## WORK INSTRUCTION
Your task is to write out the complete listing exactly as it is shown.

[[ SUPPLIED INFORMATION, beginning ]]

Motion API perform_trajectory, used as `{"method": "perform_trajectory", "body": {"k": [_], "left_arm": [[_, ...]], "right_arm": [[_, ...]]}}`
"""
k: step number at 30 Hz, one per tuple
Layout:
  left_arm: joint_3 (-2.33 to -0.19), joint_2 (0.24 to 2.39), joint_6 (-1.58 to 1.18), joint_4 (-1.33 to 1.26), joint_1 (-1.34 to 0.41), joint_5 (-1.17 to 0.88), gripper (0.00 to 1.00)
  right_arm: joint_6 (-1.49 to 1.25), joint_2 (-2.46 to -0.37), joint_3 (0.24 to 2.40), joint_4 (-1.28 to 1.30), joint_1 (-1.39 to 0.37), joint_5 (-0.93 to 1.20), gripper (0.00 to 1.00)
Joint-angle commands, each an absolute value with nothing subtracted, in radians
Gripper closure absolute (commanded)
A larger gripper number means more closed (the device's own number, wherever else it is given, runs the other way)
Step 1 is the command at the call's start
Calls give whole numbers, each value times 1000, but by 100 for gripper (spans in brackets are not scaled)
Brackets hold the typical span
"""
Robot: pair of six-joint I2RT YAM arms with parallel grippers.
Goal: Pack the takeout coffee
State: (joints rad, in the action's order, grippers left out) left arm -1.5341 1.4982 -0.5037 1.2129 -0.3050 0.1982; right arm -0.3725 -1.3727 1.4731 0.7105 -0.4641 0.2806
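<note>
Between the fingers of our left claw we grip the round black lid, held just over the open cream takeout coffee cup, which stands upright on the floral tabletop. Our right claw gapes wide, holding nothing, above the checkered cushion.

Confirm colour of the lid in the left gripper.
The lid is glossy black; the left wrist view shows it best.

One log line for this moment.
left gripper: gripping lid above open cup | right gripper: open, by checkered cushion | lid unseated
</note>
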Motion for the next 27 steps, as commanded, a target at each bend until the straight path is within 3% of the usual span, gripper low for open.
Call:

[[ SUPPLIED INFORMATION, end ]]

## ANSWER BOX
Motion API perform_trajectory, used as `{"method": "perform_trajectory", "body": {"k": [_], "left_arm": [[_, ...]], "right_arm": [[_, ...]]}}`
"""
k: step number at 30 Hz, one per tuple
Layout:
  left_arm: joint_3 (-2.33 to -0.19), joint_2 (0.24 to 2.39), joint_6 (-1.58 to 1.18), joint_4 (-1.33 to 1.26), joint_1 (-1.34 to 0.41), joint_5 (-1.17 to 0.88), gripper (0.00 to 1.00)
  right_arm: joint_6 (-1.49 to 1.25), joint_2 (-2.46 to -0.37), joint_3 (0.24 to 2.40), joint_4 (-1.28 to 1.30), joint_1 (-1.39 to 0.37), joint_5 (-0.93 to 1.20), gripper (0.00 to 1.00)
Joint-angle commands, each an absolute value with nothing subtracted, in radians
Gripper closure absolute (commanded)
A larger gripper number means more closed (the device's own number, wherever else it is given, runs the other way)
Step 1 is the command at the call's start
Calls give whole numbers, each value times 1000, but by 100 for gripper (spans in brackets are not scaled)
Brackets hold the typical span
"""
Robot: pair of six-joint I2RT YAM arms with parallel grippers.
Goal: Pack the takeout coffee
State: (joints rad, in the action's order, grippers left out) left arm -1.5341 1.4982 -0.5037 1.2129 -0.3050 0.1982; right arm -0.3725 -1.3727 1.4731 0.7105 -0.4641 0.2806
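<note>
Between the fingers of our left claw we grip the round black lid, held just over the open cream takeout coffee cup, which stands upright on the floral tabletop. Our right claw gapes wide, holding nothing, above the checkered cushion.

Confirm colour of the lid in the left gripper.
The lid is glossy black; the left wrist view shows it best.

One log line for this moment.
left gripper: gripping lid above open cup | right gripper: open, by checkered cushion | lid unseated
</note>
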Motion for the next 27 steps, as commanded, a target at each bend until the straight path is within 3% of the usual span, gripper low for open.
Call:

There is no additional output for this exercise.